■ Assignment
The answer must consist of every line below that holds the word "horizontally".

■ Data excerpts
[Start of section]

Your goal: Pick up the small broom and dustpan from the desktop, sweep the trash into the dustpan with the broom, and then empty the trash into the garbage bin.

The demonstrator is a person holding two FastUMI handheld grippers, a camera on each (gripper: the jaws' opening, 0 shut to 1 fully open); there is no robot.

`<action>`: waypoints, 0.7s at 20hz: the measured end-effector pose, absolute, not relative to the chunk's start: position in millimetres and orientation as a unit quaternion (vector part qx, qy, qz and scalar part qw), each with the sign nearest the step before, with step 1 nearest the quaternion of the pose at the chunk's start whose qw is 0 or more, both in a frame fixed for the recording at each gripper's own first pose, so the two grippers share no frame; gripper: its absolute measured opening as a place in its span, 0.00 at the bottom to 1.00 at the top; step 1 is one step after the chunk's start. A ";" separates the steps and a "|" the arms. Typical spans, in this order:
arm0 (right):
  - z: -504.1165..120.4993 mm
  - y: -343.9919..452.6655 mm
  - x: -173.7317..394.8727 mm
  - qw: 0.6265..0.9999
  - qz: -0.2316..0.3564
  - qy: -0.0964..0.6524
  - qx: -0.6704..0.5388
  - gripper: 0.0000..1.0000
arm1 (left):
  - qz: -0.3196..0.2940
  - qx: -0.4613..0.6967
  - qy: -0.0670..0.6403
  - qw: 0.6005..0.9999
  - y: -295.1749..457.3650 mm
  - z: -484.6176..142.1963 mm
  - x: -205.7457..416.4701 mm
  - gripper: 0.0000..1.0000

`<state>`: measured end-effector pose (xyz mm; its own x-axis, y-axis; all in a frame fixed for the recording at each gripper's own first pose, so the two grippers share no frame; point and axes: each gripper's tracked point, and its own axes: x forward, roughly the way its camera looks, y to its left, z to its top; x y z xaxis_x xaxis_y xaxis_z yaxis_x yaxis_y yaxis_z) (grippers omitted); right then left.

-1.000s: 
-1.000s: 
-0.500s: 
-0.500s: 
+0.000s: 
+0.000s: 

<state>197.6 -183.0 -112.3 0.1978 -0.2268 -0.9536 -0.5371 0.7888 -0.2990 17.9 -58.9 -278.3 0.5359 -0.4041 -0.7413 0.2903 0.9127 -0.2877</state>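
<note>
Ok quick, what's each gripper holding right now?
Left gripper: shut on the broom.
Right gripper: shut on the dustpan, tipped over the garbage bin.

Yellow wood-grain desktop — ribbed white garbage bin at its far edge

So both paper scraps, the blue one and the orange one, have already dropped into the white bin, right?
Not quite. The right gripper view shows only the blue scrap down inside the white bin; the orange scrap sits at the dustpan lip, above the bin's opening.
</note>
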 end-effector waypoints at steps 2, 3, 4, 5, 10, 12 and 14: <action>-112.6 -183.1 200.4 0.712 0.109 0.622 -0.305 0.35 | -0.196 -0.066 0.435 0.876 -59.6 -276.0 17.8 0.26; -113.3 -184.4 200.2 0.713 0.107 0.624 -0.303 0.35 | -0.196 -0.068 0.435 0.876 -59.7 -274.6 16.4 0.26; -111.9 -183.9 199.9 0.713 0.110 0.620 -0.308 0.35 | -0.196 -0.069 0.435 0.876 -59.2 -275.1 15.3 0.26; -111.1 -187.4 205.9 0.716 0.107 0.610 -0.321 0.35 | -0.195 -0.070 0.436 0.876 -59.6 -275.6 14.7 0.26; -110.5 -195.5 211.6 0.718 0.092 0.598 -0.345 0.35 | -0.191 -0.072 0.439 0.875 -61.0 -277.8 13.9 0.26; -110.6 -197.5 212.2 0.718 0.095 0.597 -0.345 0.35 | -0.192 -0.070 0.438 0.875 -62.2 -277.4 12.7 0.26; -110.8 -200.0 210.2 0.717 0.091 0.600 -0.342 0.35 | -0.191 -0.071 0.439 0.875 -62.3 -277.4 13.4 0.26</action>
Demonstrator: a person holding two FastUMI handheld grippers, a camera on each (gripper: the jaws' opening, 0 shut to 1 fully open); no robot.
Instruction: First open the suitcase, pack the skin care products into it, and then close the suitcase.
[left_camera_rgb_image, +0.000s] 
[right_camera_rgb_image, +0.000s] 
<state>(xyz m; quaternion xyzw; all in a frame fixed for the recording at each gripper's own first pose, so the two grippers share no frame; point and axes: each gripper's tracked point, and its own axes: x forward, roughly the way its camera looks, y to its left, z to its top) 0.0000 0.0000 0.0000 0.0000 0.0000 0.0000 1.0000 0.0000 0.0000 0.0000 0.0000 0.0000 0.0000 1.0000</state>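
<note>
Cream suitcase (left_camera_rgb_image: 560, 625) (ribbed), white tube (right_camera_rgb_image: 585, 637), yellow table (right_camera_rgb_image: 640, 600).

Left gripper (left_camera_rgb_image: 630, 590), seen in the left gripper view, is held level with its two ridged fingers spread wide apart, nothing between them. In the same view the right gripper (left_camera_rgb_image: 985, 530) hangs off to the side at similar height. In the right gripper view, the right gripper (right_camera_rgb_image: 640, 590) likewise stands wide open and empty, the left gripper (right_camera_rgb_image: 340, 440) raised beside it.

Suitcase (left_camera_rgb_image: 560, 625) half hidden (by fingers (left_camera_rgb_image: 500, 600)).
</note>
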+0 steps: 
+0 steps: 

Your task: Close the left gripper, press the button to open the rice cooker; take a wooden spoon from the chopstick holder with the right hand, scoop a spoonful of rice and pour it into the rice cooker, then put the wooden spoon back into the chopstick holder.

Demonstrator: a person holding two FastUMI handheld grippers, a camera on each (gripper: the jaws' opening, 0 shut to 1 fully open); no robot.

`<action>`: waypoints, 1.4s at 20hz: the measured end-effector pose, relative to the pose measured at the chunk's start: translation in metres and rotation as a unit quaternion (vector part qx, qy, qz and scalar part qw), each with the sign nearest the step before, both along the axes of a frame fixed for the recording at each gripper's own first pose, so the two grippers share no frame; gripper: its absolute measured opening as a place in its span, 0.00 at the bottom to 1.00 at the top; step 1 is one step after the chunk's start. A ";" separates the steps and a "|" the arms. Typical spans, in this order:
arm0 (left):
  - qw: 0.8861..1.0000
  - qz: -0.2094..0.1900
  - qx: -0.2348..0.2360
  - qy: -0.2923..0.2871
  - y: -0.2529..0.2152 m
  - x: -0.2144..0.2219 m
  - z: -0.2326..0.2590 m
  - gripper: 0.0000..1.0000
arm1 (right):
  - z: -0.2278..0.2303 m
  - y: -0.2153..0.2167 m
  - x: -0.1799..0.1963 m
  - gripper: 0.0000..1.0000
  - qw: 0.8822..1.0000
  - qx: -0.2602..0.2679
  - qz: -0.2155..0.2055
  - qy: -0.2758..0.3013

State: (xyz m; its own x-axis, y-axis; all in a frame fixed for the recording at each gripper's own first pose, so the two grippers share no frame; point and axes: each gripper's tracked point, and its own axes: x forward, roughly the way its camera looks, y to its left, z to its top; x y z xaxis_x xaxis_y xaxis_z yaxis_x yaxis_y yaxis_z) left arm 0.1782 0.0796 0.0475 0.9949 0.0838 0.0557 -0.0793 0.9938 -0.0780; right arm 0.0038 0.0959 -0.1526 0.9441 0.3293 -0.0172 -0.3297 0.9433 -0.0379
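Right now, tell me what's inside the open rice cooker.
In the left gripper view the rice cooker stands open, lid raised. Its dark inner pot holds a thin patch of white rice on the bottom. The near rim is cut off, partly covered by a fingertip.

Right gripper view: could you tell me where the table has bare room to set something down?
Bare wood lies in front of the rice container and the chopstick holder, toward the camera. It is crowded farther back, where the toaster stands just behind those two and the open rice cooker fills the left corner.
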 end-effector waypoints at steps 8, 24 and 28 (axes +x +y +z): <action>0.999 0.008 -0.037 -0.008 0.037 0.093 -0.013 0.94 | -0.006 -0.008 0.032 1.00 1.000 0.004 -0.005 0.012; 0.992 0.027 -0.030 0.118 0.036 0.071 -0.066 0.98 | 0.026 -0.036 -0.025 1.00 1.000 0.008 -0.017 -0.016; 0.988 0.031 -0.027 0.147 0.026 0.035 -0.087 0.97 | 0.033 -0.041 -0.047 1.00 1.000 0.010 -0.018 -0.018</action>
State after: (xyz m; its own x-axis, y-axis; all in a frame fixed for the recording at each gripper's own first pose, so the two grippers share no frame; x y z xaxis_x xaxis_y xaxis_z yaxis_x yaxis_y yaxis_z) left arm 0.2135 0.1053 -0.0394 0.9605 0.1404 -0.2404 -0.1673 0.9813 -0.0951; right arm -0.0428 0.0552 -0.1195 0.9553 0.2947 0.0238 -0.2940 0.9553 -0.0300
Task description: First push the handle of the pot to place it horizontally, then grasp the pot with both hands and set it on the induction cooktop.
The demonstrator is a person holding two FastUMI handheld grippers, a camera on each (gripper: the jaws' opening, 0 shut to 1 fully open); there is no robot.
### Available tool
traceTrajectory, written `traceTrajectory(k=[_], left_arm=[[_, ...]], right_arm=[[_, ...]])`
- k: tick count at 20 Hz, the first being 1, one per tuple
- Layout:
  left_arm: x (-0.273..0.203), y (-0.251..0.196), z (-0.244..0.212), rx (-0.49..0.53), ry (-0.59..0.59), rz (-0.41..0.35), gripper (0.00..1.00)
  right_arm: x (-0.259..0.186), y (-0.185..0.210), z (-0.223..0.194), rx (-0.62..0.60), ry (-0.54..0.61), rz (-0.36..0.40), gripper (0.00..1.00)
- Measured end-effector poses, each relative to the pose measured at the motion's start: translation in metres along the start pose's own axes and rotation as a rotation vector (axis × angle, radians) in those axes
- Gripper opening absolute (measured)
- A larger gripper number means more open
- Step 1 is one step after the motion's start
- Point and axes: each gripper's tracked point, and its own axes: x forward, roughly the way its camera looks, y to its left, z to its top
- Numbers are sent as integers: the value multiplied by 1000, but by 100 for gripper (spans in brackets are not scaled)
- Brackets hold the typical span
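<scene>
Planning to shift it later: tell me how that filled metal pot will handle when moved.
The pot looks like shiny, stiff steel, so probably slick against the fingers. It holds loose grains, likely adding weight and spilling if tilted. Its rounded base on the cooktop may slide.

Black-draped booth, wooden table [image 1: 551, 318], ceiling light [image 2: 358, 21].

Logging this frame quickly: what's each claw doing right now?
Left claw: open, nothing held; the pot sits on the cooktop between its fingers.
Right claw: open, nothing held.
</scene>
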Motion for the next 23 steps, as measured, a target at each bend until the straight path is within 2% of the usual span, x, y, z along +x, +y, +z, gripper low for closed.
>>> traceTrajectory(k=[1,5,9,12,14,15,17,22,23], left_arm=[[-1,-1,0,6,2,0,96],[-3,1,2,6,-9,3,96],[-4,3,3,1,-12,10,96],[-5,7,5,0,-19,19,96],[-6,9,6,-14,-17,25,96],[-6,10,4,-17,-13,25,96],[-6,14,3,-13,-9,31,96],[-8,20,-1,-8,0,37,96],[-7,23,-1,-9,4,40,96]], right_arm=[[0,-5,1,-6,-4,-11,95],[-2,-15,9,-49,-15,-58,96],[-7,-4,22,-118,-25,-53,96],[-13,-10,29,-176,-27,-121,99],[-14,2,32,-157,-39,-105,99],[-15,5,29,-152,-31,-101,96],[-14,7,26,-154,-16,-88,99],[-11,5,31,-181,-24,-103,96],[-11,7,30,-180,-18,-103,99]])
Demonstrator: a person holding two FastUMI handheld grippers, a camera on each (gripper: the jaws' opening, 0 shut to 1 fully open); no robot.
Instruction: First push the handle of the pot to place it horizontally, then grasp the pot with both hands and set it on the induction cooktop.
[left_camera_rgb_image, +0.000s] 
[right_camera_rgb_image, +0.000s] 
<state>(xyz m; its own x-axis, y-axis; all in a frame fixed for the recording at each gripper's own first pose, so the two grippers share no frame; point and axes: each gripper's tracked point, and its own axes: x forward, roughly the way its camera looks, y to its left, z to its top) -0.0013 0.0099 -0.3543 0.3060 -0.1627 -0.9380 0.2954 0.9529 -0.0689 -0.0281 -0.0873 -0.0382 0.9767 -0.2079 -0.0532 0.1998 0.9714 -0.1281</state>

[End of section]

■ Response area
Task description: First push the handle of the pot to place it horizontally, then grasp the pot with both hands and set it on the induction cooktop.
Instruction: First push the handle of the pot to place it horizontally, then grasp the pot with both hands and set it on the induction cooktop.

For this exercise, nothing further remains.